#### What you will do:
The response has to reproduce all entries exactly while excluding their pictures.

#### Exercise materials:

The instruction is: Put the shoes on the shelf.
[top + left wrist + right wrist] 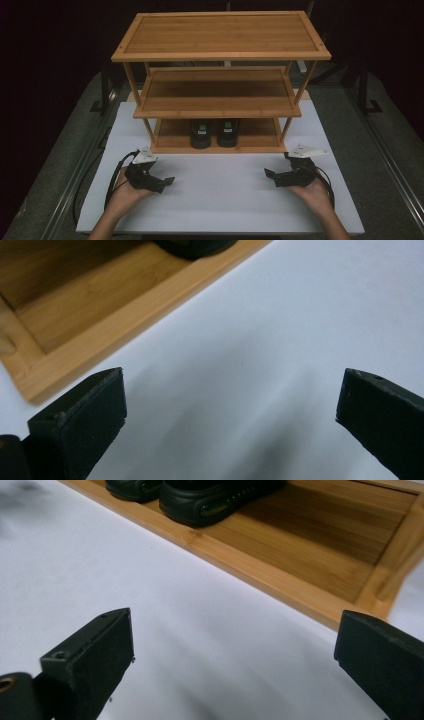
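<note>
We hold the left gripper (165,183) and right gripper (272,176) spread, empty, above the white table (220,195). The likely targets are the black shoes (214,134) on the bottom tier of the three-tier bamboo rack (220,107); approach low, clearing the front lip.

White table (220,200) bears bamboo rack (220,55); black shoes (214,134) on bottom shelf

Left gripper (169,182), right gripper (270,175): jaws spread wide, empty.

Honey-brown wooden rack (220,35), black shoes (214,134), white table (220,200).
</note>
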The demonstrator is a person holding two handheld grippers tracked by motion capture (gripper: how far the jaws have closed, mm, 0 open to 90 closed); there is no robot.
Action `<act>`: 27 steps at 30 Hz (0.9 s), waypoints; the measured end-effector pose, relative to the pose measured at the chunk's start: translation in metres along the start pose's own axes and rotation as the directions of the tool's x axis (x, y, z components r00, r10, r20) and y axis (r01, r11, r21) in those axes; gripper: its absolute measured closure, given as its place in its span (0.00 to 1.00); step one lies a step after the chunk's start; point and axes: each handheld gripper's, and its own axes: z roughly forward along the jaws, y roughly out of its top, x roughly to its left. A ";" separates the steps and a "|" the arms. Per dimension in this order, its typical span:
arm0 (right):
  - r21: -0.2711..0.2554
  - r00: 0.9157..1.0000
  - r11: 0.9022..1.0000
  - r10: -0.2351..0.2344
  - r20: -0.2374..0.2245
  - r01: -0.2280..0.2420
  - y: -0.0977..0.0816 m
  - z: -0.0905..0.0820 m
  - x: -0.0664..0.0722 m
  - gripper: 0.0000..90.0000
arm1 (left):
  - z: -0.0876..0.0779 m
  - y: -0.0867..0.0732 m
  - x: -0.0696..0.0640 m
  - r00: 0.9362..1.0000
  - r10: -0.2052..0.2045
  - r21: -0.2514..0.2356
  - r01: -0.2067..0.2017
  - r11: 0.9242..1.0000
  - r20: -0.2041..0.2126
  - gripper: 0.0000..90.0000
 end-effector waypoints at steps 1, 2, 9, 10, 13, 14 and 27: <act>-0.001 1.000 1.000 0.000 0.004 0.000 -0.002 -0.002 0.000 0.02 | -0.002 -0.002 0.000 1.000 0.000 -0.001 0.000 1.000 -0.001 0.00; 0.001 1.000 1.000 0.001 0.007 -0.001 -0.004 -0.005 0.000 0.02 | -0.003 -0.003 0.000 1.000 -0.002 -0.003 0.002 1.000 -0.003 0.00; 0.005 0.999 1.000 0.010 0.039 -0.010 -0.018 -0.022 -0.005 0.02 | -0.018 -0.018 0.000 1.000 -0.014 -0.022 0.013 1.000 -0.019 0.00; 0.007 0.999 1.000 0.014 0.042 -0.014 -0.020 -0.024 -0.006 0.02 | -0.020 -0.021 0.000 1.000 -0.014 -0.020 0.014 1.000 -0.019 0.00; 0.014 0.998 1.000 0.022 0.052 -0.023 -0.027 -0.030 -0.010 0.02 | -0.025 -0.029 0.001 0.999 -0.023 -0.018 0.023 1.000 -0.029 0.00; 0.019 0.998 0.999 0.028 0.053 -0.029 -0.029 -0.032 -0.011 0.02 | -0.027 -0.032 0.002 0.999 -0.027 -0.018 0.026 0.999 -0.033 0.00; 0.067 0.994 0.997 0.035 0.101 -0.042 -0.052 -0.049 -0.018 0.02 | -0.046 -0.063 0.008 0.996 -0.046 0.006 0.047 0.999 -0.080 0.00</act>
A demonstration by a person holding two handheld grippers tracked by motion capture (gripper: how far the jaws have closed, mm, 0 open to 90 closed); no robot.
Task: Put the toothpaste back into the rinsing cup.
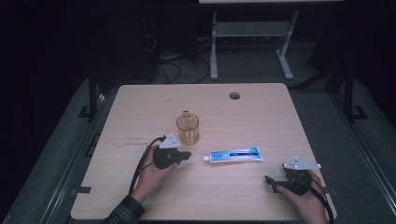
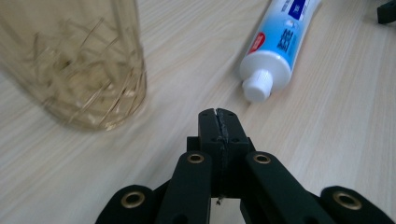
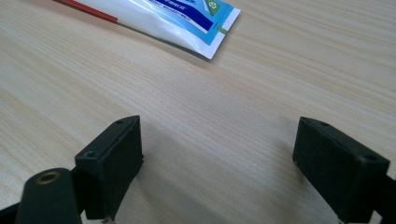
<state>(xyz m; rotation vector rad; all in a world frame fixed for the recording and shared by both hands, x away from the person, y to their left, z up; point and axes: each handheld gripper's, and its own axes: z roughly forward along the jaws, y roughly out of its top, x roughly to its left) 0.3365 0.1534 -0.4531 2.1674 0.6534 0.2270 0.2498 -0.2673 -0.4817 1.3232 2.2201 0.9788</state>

#### Written answer:
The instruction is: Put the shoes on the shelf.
[top + left wrist + right wrist] 
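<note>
We hold the left gripper (165,183) and right gripper (272,176) spread, empty, above the white table (220,195). The likely targets are the black shoes (214,134) on the bottom tier of the three-tier bamboo rack (220,107); approach low, clearing the front lip.

White table (220,200) bears bamboo rack (220,55); black shoes (214,134) on bottom shelf

Left gripper (169,182), right gripper (270,175): jaws spread wide, empty.

Honey-brown wooden rack (220,35), black shoes (214,134), white table (220,200).
</note>
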The demonstrator is a person holding two handheld grippers tracked by motion capture (gripper: how far the jaws have closed, mm, 0 open to 90 closed); there is no robot.
Action `<act>`: 27 steps at 30 Hz (0.9 s), waypoints; the measured end-effector pose, relative to the pose measured at the chunk's start: translation in metres along the start pose's own axes and rotation as the directions of the tool's x axis (x, y, z components r00, r10, r20) and y axis (r01, r11, r21) in those axes; gripper: its absolute measured closure, given as its place in its span (0.00 to 1.00); step one lies a step after the chunk's start; point and axes: each handheld gripper's, and its own axes: z roughly forward along the jaws, y roughly out of its top, x roughly to its left. A ";" separates the steps and a "|" the arms. Per dimension in this order, its typical span:
arm0 (right):
  - r21: -0.2711..0.2554
  - r00: 0.9157..1.0000
  - r11: 0.9022..1.0000
  - r10: -0.2351..0.2344
  - r20: -0.2374..0.2245
  - r01: -0.2280..0.2420
  - y: -0.0977..0.0816 m
  - z: -0.0905..0.0820 m
  - x: -0.0664..0.0722 m
  - gripper: 0.0000..90.0000
arm1 (left):
  - z: -0.0876..0.0779 m
  - y: -0.0867..0.0732 m
  - x: -0.0696..0.0640 m
  - r00: 0.9362..1.0000
  - r10: -0.2052..0.2045
  - r21: -0.2514..0.2356
  - r01: -0.2067..0.2017
  - r11: 0.9242..1.0000
  - r20: -0.2041..0.2126
  - gripper: 0.0000..90.0000
 end-effector waypoints at steps 1, 2, 9, 10, 13, 14 and 27: <act>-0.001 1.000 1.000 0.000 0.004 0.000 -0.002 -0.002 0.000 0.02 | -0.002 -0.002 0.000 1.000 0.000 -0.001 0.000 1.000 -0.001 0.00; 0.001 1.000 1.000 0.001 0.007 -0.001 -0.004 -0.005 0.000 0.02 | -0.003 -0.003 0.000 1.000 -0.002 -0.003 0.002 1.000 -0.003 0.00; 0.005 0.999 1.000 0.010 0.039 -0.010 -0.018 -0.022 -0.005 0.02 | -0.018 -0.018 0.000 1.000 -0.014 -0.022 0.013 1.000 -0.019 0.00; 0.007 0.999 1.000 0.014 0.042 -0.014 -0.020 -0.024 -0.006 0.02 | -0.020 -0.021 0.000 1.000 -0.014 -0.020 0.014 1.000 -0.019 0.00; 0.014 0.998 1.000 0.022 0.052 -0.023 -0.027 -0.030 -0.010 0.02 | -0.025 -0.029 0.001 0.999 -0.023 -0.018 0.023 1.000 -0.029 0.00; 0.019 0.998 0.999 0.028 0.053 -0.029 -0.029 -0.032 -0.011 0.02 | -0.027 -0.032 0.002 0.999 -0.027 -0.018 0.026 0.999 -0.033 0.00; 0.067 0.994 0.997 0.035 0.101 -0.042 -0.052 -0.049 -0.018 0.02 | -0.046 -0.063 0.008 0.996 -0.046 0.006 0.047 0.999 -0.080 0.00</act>
A demonstration by a person holding two handheld grippers tracked by motion capture (gripper: how far the jaws have closed, mm, 0 open to 90 closed); no robot.
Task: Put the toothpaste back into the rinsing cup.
<state>(xyz m; rotation vector rad; all in a world frame fixed for the recording and shared by both hands, x away from the person, y to their left, z up; point and axes: each handheld gripper's, and its own axes: z roughly forward along the jaws, y roughly out of its top, x roughly to its left) 0.3365 0.1534 -0.4531 2.1674 0.6534 0.2270 0.2498 -0.2673 -0.4817 1.3232 2.2201 0.9788</state>

The response to the exercise is complete.